Below is a brief summary of our method, and the key results presented in the paper.  To read an arxiv preprint of the original paper, click on the title above.  For a more detailed summary, including more results not presented in the paper please click here.


Introduction

The human capacity for recognizing complex visual patterns is believed to arise via a cascade of transformations, implemented by neurons in successive stages in the ventral visual stream.  Several recent studies have suggested that representations of deep convolutional neural networks trained for object recognition can predict activity in areas of the primate ventral visual stream better than models constructed explicitly for that purpose (Yamins et al. 2014, KhalighRazavi et al. 2015).  On the other hand, several other studies have used synthesis techniques to generate images that indicate a profound disconnect between the sensitivity of these networks and that of the human visual system.  Szegedy et al. revealed a set of image distortions, imperceptible to humans, that cause their networks to grossly misclassify objects within images.  Similarly, randomly initialized images yielding reliable recognition from the network are uninterpretable 'fooling images' to human viewers (Nguyen et al. 2015) .  These results have prompted efforts to understand why failures of this type are so consistent across different model architectures, and to develop more robust training methods (Goodfellow et al. 2014).  

From the perspective of modeling human perception, these synthesis failures suggest that representational spaces within deep neural networks deviate significantly from that of humans, and that methods for comparing representational similarity, based on fixed object classes and discrete sampling of the representational space, are insufficient to expose these failures.  Despite this, many recent publications have begun to use deep networks trained on object recognition as models of human perception, explicitly employing their representations as perceptual metrics or loss functions.  If we are going to use such networks as models for human perception, we must reckon with this disparity.
  
Recent work from Dodge and Karam analyzed deep networks' robustness to visual distortions on classification tasks, as well as the similarity of classification errors that humans and deep networks make in the presence of the same kind of distortion.  Here, we aim to accomplish something in the same spirit, but rather than testing on a limited set of hand-selected examples, we develop a model-constrained synthesis method for generating test stimuli that can be used to compare the layer-wise representational sensitivity of a model to human perceptual sensitivity.  Utilizing Fisher information, we isolate the model-predicted most and least noticeable changes to an image.  We test the quality of these predictions by determining how well human observers can discriminate these same changes.

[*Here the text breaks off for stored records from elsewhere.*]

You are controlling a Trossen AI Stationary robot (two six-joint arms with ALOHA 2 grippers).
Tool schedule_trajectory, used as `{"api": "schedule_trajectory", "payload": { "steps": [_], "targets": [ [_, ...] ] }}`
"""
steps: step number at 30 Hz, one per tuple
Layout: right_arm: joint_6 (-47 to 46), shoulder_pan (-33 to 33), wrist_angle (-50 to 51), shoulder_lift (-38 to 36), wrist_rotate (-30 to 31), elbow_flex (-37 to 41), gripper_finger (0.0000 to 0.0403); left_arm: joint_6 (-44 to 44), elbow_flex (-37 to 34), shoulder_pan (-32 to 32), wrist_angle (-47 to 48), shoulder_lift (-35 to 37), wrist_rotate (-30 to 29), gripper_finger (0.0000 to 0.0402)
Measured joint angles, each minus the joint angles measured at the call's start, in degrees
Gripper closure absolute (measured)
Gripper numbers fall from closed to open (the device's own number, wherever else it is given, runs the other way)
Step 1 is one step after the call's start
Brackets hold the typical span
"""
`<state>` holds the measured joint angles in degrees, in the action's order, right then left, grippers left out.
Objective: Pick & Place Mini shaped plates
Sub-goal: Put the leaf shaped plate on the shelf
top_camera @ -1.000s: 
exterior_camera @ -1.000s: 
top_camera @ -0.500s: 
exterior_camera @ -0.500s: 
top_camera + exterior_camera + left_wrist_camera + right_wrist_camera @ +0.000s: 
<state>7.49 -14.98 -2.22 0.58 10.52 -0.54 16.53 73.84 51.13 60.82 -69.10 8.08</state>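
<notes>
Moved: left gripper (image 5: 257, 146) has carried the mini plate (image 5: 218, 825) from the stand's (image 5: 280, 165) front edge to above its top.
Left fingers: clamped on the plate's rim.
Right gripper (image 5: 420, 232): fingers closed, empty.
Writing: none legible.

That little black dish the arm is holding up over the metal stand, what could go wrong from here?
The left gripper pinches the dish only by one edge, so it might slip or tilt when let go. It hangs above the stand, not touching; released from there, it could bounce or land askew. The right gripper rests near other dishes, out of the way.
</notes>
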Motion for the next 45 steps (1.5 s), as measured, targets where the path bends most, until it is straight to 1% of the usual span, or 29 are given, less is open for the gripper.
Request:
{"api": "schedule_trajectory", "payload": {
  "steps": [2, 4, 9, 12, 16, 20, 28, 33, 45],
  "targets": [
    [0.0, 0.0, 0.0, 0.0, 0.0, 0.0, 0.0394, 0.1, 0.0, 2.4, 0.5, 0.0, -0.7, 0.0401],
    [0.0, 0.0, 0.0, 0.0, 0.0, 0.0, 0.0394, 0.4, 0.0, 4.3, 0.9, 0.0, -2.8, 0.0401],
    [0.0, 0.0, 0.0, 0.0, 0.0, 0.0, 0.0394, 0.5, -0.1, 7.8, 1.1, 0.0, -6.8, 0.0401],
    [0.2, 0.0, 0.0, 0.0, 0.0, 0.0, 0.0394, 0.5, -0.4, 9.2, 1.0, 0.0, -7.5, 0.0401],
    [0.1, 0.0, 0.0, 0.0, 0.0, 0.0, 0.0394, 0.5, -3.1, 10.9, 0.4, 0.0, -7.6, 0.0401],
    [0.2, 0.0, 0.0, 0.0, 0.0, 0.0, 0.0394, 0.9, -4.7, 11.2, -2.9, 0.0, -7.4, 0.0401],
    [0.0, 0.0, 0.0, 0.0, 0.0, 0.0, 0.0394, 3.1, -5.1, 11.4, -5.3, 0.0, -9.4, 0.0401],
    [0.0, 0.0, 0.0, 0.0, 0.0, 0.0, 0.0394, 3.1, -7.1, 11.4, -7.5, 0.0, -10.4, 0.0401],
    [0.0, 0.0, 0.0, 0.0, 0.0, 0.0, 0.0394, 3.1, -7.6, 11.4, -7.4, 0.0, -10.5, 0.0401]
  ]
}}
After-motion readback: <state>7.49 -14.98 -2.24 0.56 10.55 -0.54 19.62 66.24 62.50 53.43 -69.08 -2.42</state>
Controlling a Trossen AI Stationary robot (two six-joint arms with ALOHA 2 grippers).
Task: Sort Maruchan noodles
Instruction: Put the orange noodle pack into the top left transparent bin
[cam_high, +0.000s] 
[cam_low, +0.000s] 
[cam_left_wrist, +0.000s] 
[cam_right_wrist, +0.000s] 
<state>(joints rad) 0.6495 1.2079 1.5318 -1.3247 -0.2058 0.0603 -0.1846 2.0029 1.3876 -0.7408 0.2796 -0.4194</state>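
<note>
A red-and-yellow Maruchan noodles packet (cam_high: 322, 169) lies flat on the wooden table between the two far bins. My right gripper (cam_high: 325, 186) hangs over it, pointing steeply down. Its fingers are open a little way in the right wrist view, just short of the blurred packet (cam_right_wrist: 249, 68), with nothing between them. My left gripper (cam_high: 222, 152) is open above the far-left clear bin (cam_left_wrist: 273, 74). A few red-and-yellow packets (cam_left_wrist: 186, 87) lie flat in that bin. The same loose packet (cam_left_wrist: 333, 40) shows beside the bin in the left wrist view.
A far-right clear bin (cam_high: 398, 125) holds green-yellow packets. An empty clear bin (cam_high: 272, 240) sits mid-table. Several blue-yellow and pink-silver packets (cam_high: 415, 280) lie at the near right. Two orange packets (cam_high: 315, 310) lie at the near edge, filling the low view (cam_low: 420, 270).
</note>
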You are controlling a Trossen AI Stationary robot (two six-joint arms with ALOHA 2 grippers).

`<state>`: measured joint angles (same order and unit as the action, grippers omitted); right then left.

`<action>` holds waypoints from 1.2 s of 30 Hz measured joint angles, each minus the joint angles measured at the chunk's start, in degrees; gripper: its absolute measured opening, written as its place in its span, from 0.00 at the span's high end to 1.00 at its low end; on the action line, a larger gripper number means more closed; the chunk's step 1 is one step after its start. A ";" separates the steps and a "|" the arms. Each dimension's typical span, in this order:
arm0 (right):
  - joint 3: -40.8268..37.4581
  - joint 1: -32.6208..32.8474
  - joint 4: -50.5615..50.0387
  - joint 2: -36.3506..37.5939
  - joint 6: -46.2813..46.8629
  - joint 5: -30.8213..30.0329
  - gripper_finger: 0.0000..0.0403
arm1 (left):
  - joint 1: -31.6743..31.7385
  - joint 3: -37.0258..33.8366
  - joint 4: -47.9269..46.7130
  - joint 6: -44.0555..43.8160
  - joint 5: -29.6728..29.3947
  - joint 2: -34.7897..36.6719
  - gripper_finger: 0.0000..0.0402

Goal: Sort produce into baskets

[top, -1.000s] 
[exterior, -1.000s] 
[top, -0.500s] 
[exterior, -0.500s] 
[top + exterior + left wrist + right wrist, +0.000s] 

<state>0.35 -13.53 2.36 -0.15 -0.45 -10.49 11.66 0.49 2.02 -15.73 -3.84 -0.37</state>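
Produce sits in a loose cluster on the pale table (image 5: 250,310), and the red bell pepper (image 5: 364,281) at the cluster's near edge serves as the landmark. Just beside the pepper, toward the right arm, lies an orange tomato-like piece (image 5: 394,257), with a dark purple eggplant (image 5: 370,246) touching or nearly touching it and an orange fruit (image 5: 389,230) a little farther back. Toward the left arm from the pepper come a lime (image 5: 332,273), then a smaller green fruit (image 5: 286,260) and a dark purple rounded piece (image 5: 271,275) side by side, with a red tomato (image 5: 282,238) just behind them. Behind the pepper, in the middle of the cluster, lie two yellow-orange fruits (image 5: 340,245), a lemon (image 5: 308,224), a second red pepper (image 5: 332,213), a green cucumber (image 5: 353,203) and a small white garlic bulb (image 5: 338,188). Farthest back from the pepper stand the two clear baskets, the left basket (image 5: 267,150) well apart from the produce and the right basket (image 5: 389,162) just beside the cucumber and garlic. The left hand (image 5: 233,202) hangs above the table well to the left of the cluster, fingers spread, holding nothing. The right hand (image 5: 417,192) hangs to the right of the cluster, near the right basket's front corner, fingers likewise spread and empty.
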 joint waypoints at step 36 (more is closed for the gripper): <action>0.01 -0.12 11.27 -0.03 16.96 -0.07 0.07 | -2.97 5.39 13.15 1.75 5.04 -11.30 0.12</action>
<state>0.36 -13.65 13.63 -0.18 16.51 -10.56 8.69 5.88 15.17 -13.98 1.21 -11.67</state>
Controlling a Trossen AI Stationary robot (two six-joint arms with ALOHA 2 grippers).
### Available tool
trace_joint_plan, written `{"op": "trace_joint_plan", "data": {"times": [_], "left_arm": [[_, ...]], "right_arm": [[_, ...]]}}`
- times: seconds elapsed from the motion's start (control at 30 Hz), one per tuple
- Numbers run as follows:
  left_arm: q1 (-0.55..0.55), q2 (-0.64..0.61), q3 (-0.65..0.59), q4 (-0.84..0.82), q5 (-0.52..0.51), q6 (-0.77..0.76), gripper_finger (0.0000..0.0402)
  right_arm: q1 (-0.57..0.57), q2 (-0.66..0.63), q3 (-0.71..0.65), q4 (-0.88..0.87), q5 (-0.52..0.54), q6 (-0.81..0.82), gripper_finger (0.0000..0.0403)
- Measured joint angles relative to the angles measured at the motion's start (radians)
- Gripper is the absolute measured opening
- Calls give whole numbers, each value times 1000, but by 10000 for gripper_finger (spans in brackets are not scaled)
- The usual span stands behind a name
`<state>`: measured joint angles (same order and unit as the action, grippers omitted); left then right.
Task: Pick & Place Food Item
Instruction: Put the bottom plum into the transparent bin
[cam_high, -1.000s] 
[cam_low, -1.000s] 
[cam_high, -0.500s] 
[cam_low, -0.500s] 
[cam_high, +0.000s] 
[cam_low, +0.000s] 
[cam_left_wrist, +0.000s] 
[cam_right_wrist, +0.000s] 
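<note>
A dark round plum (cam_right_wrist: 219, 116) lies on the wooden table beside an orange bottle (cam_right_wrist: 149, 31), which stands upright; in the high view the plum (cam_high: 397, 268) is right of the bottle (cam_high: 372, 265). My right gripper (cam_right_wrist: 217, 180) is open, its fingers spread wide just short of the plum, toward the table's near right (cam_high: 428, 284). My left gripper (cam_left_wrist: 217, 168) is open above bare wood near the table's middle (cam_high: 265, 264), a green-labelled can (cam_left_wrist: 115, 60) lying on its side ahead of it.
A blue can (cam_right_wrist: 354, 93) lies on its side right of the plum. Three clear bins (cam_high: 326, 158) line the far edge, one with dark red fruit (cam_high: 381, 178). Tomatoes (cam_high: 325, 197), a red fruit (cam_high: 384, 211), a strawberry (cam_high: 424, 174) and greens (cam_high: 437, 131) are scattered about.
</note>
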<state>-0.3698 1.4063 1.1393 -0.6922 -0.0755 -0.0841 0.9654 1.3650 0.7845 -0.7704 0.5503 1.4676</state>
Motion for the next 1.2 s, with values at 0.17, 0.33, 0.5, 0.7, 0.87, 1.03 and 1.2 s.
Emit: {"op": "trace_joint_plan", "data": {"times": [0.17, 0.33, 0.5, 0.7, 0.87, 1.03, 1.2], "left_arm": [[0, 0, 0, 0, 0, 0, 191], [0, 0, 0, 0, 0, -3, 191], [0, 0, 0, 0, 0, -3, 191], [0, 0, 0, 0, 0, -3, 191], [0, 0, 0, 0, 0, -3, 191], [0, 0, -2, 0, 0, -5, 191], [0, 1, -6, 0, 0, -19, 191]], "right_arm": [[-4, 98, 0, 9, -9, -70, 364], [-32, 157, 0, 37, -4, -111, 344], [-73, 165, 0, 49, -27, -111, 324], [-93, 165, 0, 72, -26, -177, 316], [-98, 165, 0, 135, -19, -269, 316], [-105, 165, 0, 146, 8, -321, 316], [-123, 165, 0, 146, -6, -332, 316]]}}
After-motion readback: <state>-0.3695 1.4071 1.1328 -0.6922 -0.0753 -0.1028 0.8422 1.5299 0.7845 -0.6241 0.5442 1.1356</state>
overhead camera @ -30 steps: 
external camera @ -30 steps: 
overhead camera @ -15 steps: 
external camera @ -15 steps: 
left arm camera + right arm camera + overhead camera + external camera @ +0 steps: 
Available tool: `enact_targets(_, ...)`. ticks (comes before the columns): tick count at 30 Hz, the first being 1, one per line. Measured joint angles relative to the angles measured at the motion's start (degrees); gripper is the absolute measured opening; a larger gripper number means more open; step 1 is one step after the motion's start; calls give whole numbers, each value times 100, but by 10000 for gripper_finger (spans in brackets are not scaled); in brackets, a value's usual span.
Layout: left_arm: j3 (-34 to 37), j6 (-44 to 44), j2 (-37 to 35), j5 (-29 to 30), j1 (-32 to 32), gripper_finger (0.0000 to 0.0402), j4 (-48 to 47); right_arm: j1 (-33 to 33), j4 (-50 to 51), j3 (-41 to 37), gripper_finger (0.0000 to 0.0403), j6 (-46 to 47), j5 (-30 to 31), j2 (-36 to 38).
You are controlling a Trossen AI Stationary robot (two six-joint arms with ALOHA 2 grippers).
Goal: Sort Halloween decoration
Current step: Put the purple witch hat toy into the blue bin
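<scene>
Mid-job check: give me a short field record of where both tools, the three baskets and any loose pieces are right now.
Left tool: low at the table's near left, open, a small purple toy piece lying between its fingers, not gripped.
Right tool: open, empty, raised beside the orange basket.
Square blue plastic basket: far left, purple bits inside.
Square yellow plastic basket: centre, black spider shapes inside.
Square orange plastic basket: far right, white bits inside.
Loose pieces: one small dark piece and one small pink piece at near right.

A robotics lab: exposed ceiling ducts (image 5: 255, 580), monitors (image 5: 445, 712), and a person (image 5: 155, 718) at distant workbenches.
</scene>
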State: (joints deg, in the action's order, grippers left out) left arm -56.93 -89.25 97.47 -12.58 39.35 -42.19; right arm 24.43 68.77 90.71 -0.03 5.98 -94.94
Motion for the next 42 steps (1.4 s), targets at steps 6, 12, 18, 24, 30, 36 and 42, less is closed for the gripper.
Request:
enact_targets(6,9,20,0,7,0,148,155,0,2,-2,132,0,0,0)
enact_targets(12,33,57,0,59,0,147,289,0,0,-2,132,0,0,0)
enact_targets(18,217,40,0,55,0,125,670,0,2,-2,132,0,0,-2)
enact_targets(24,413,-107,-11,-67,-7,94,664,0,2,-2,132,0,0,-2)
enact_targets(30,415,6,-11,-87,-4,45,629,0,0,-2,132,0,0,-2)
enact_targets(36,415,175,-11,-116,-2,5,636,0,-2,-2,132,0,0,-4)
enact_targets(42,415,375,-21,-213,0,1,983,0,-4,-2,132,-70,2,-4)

We test the power of this method on six layers of VGG16, a deep convolutional neural network (CNN) trained to classify objects (Simonyan and Zisserman 2015).  We compare these results to those derived from models explicitly trained to predict human sensitivity to image distortions, including both a 4-stage generic CNN and highly-structured models explicitly constructed to mimic the early visual system.  We thus compare how different architectures constrain predictions of human sensitivity.


Measuring and comparing model-derived predictions of image discriminability.  Two models are applied to an image (depicted as a point x in the space of pixel values), producing response vectors r_A and r_B. Responses are assumed to be stochastic, an…

Measuring and comparing model-derived predictions of image discriminability.
Two models are applied to an image (depicted as a point x in the space of pixel values), producing response vectors r_A and r_B. Responses are assumed to be stochastic, and drawn from known distributions p(r_A|x) and p(r_B|x). The Fisher Information Matrices (FIM) of the models, J_A[x] and J_B[x], provide a quadratic approximation of the discriminability of distortions relative to an image (rightmost plot, colored ellipses). The extremal eigenvalues and eigenvectors of the FIMs (colored lines) provide predictions of the most and least visible distortions. We test these predictions by measuring human discriminability in these directions (colored points). In this example, the ratio of discriminability along the extremal eigenvectors is larger for model A than for model B, indicating that model A provides a better description of human perception.